* [WORK TO COMPLETE]: Please output the section of the listing below that opens with the line containing "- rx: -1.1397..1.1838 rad" and closes with the line containing "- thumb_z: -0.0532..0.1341", exactly and with nothing else.
EXERCISE DATA START
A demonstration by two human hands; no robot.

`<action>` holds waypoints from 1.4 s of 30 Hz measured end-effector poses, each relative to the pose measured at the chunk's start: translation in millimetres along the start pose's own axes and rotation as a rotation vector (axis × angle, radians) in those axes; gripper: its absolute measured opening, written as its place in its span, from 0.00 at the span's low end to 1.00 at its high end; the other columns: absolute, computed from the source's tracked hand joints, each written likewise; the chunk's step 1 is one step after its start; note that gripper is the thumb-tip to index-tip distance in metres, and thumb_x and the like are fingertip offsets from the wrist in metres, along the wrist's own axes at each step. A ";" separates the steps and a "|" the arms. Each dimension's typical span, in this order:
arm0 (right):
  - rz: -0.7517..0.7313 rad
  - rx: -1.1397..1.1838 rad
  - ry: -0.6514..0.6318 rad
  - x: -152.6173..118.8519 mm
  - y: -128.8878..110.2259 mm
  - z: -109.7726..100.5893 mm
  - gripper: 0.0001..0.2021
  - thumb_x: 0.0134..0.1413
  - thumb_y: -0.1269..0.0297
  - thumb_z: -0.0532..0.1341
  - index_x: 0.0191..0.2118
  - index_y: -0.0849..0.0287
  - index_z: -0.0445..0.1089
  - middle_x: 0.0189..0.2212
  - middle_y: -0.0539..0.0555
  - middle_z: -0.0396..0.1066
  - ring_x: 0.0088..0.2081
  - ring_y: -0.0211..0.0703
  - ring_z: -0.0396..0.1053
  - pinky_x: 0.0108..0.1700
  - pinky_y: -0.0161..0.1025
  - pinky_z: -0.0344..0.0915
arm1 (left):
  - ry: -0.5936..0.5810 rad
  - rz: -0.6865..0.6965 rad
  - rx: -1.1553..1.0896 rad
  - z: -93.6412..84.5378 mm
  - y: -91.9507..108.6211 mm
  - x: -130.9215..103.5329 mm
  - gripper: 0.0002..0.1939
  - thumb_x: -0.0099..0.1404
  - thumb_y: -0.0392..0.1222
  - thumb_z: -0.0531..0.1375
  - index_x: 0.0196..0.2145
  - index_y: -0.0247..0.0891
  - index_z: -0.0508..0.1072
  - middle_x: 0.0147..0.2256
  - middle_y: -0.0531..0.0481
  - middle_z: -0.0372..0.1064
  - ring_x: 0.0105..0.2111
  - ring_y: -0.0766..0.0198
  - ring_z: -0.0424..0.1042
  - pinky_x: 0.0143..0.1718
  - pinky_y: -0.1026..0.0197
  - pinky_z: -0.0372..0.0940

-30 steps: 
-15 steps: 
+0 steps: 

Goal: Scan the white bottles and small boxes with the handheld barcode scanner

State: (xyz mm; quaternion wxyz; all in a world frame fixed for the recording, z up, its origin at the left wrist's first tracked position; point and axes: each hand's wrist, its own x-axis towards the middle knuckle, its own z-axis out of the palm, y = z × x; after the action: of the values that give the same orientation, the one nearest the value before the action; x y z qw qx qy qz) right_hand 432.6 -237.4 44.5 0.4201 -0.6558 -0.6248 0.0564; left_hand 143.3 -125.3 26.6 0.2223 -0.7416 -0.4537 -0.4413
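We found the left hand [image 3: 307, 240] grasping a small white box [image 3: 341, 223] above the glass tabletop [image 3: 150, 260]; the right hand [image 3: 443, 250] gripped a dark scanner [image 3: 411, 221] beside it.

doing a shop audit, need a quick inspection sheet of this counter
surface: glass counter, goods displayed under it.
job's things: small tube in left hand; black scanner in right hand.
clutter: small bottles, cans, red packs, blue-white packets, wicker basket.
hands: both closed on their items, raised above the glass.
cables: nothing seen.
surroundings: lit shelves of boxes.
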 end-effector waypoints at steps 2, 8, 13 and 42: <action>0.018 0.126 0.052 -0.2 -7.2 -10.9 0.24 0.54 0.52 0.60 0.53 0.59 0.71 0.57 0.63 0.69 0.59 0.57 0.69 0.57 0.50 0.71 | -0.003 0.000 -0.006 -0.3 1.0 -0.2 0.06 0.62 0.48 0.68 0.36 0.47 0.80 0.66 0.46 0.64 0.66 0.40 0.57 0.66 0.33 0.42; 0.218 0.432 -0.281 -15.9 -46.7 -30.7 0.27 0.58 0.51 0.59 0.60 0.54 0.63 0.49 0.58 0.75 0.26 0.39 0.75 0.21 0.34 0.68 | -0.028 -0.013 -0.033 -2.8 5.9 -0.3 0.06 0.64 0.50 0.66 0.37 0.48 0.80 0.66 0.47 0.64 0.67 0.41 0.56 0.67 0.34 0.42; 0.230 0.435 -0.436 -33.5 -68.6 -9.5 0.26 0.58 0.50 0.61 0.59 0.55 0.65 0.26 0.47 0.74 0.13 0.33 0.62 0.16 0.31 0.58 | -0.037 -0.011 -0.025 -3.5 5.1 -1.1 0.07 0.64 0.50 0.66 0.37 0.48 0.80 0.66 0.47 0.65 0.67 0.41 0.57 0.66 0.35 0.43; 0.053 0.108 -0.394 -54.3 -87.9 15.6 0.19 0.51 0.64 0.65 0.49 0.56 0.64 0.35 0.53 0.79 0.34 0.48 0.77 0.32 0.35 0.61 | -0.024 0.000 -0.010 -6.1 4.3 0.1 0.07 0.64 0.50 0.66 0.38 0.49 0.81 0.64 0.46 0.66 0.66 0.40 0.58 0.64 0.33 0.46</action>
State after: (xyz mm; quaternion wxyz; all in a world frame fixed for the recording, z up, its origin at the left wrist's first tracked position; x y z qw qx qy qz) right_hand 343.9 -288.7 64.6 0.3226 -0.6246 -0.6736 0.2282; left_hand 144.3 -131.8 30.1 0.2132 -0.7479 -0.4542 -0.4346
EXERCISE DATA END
* [EXERCISE OUTPUT]:
  - rx: -1.1397..1.1838 rad
  - ry: -0.6514..0.6318 rad
  - x: -152.6173..118.8519 mm
  - y: -128.8878..110.2259 mm
  - z: -109.7726..100.5893 mm
  - gripper: 0.0001..0.2021
  - thumb_x: 0.0134..0.1413
  - thumb_y: -0.1269..0.0297
  - thumb_z: -0.0532..0.1341

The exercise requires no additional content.